We tried to correlate apoptotic markers’ expression with parameters of respiratory function, as an attempt to identify a potential biomarker of the disease. Such a correlation could not be established except for the relation of the antiapoptotic factor bcl-2 signals with diffusing capacity for carbon monoxide after treatment. This is the first report to our knowledge of such a correlation. However, this correlation should be regarded in caution and reassessed in larger studies as its physiological rationale is unclear. At present, better biomarkers for IPF do exist and they include KL-6, surfactant proteins A and D. Soluble Fas in bronchoalveolar lavage and in serum has also been related to IPF severity [39].

Important limitations apply to our study: first, the number of patients included is relatively small. However, IPF is a rare disease and bronchoscopy is not performed in all cases [7].

Second, computerized image analysis is mainly applied in biopsies and there is limited data regarding its application in bronchoalveolar lavage. However, we preferred its use as it represents a more objective evaluation method compared to a semiquantitative measurement applied by the pathologist [40, 41]. In order to accumulate more data, not only did we measure staining intensity (which is more commonly measured in computerized image analysis) but also the total number of signals (objects) per optical field which represent positively stained cells.

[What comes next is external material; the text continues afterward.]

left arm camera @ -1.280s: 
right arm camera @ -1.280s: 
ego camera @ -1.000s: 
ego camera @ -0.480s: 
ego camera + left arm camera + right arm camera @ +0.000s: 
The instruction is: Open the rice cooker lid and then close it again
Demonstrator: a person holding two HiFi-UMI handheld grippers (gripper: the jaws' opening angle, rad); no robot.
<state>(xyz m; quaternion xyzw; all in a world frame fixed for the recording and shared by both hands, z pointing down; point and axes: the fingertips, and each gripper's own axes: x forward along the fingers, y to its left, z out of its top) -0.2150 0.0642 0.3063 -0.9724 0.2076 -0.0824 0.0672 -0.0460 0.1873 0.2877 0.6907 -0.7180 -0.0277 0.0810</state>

Third, we did not examine the expression of other apoptotic factors such as TNF-a and TNF-a receptor or bak or bim of the extrinsic and intrinsic apoptotic pathway which might influence macrophage apoptosis [2]. We examined the expression of proteins that we thought would be more likely according to the literature, to be upregulated or downregulated in apoptosis of macrophages.

In conclusion, the present study showed that alveolar macrophages of patients with IPF exhibit a decreased apoptotic rate compared to normal subjects. We assume that macrophage resistance to apoptosis could be correlated to a continuous pathologic healing process observed in IPF.